Although What's Up, Doc? is not a musical, it contains some singing and other musical moments. The song "You're the Top" from the musical Anything Goes is sung as a solo during the opening credits by Streisand, and as a duet during the closing credits by Streisand and O'Neal. The same Cole Porter musical supplied at least two other tunes played as background music: "Anything Goes" and "I Get a Kick Out of You", heard during the first hotel lobby scene.

"Funiculì, Funiculà" is whistled by the Streisand character as she crosses the street, following the pizza delivery man, into the Bristol Hotel before the first hotel lobby scene.

About two-thirds of the way into the film, Howard accompanies Judy at a piano (on a floor of the Hotel Bristol apparently under construction or renovation) as she sings the beginning of "As Time Goes By" (made famous in the film Casablanca). The scene includes Streisand imitating Humphrey Bogart with the line, "Of all the gin joints, in all the towns, in all the world, he walks into mine. Play it, Sam."

Musical in-jokes appear throughout the film. Over-the-top Muzak-styled elevator music featuring Cole Porter's songs is used throughout the hotel elevator scenes. In the chase scene, a Chinese marching band is inexplicably playing the Mexican tune "La Cucaracha" (although, in certain prints, it sounds more like "Deep in the Heart of Texas") on German glockenspiels. At the American Musicologists' banquet, themes from Thoinot Arbeau's Orchésographie can be heard in the background, incongruously played on a Hammond organ and a sitar.

George Gershwin's "Someone to Watch over Me" is whistled by Streisand outside the hotel drug store.

The Bugs Bunny number—derived from his characteristic tagline—that gives the movie its title, appears as well, with the original animation, in the last scene. Instrumental versions of "Please Don't Talk About Me When I'm Gone", an old Tin Pan Alley hit that had appeared in the Looney Tunes cartoon One Froggy Evening, are background music during the opening scene in the airport.

==Release==
===Theatrical===
The film opened at Radio City Music Hall in New York City on March 9, 1972.

===Home media===
What's Up, Doc? was originally released on VHS in 1982.

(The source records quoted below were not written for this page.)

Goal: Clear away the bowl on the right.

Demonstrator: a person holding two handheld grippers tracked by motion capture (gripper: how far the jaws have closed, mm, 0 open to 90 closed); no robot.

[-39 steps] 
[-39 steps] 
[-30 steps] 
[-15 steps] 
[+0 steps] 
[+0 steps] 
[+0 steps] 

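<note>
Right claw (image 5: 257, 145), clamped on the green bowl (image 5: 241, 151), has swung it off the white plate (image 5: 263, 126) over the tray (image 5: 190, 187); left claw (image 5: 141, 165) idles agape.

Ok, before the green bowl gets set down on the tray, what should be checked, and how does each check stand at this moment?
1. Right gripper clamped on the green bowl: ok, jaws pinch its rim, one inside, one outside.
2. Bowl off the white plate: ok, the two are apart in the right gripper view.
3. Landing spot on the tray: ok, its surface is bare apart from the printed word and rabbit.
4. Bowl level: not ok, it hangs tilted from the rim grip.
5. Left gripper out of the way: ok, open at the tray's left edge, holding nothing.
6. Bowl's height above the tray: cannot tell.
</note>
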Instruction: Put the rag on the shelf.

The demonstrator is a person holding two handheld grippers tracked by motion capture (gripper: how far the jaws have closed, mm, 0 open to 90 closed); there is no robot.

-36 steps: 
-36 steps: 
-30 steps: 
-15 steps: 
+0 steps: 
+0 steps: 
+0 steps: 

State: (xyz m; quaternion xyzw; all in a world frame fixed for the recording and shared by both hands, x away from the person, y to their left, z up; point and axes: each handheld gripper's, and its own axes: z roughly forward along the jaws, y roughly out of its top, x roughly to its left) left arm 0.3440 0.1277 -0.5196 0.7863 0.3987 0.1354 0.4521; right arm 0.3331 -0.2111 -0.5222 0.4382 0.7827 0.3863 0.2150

As part of a collector's box set of Streisand's films, it was released on DVD in July 2003 and then on Blu-ray in August 2010.

==Reception==
===Box office===
In the United States and Canada, the film grossed $66 million against a budget of $4 million. It became the third highest-grossing film of the year, ranking behind The Godfather and The Poseidon Adventure.

===Critical response===
On the review aggregator website Rotten Tomatoes, the film holds an approval rating of 88% based on 43 reviews, with an average rating of 7.3/10. The website's critical consensus reads, "Barbra Streisand was never more likable than in this energetic, often hilarious screwball farce from director Peter Bogdanovich." Metacritic, which uses a weighted average, assigned the a score of 73 out of 100, based on 15 critics, indicating "generally favorable" reviews.

In his review of What's Up, Doc?, critic John Simon (upon whom, according to director Bogdanovich, the character of Hugh Simon was based) said that Streisand "look[ed] like a cross between an aardvark and an albino rat surmounted by a platinum-coated horse bun," and called the film a heavy-handed attempt at nostalgia.

The film was re-released in the United States in 1973 and earned an additional $3 million in theatrical rentals and in 1975, earning an additional $6 million.

===Accolades===
The film won the Writers Guild of America 1973 "Best Comedy Written Directly for the Screen" award for writers Buck Henry, David Newman and Robert Benton. Madeline Kahn was nominated for the Golden Globe Award for New Star of the Year – Actress.

===Year-end lists===
The film is recognized by American Film Institute in these lists:
- 2000: AFI's 100 Years...100 Laughs – No. 61
- 2002: AFI's 100 Years...100 Passions – No. 68

==Novelization==
Smith, Carole (1972). "What's up Doc?"